WORK TASK: Beginning with the line below that contains "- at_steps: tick" and ending with the line that contains "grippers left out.", copy every line exactly. Copy nothing else.
━━━━━━━━
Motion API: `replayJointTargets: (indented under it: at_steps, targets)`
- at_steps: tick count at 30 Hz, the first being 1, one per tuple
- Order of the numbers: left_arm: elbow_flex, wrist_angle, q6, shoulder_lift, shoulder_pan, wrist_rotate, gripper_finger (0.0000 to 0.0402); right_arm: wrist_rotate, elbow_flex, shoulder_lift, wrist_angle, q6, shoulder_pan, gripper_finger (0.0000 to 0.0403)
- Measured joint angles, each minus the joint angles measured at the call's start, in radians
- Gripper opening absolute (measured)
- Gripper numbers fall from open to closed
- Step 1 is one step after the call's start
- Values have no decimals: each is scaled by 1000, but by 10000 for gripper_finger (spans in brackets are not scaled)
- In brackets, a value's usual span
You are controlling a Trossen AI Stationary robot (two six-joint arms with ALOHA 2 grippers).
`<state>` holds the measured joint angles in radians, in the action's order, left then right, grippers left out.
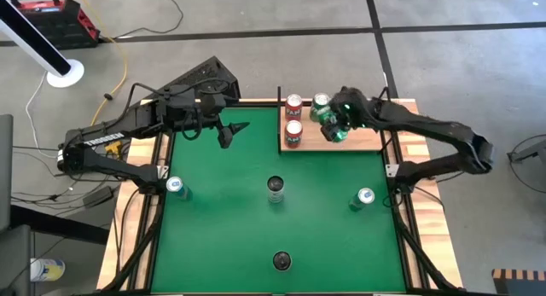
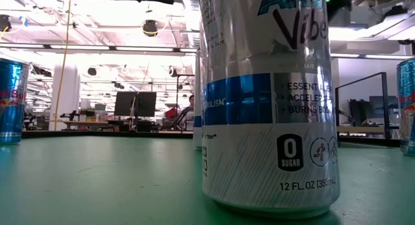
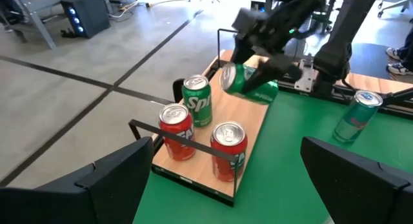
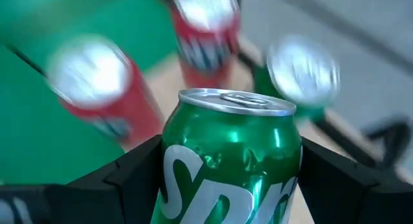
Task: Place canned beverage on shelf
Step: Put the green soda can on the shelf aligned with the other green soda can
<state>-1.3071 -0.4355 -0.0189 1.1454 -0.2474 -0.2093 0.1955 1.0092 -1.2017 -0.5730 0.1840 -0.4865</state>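
Gripped between the closed fingers of the right gripper (image 1: 337,124), the green can (image 1: 332,128) hangs tilted over the shelf (image 1: 363,138), at two o'clock on the table (image 1: 222,211), probably so it can go down on the bare wood beside the three standing cans (image 1: 294,117). Idle at eleven o'clock, the left gripper (image 1: 229,131) is spread wide and empty.

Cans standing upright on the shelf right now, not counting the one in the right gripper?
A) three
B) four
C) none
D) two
A: two red cans and one green can stand on the shelf, while the right gripper holds another green can tilted above it.
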Motion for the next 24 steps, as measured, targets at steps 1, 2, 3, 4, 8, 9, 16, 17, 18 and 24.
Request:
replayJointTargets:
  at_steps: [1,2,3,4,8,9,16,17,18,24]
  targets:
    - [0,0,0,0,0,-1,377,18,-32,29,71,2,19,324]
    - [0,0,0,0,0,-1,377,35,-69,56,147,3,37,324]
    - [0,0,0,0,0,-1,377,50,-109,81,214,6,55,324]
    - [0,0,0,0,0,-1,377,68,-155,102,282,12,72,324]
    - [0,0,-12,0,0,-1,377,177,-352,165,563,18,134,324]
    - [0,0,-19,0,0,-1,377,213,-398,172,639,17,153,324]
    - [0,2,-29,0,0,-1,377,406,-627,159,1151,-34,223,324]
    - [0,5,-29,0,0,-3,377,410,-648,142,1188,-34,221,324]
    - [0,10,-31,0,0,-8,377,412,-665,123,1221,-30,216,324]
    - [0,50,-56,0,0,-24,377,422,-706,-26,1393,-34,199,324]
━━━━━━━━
RESPONSE:
- at_steps: tick count at 30 Hz, the first being 1, one per tuple
- Order of the numbers: left_arm: elbow_flex, wrist_angle, q6, shoulder_lift, shoulder_pan, wrist_rotate, gripper_finger (0.0000 to 0.0402); right_arm: wrist_rotate, elbow_flex, shoulder_lift, wrist_angle, q6, shoulder_pan, gripper_finger (0.0000 to 0.0403)
- Measured joint angles, each minus the joint angles measured at the call's start, in radians
- Gripper opening absolute (measured)
- Gripper numbers fall from open to closed
- Step 1 is one step after the call's start
- Values have no decimals: each is scaled by 1000, but by 10000 for gripper_finger (spans in brackets are not scaled)
- In brackets, a value's usual span
You are controlling a Trossen AI Stationary robot (two six-joint arms with ALOHA 2 grippers).
`<state>` holds the measured joint angles in radians, in the action's order, left then right, grippers left out.

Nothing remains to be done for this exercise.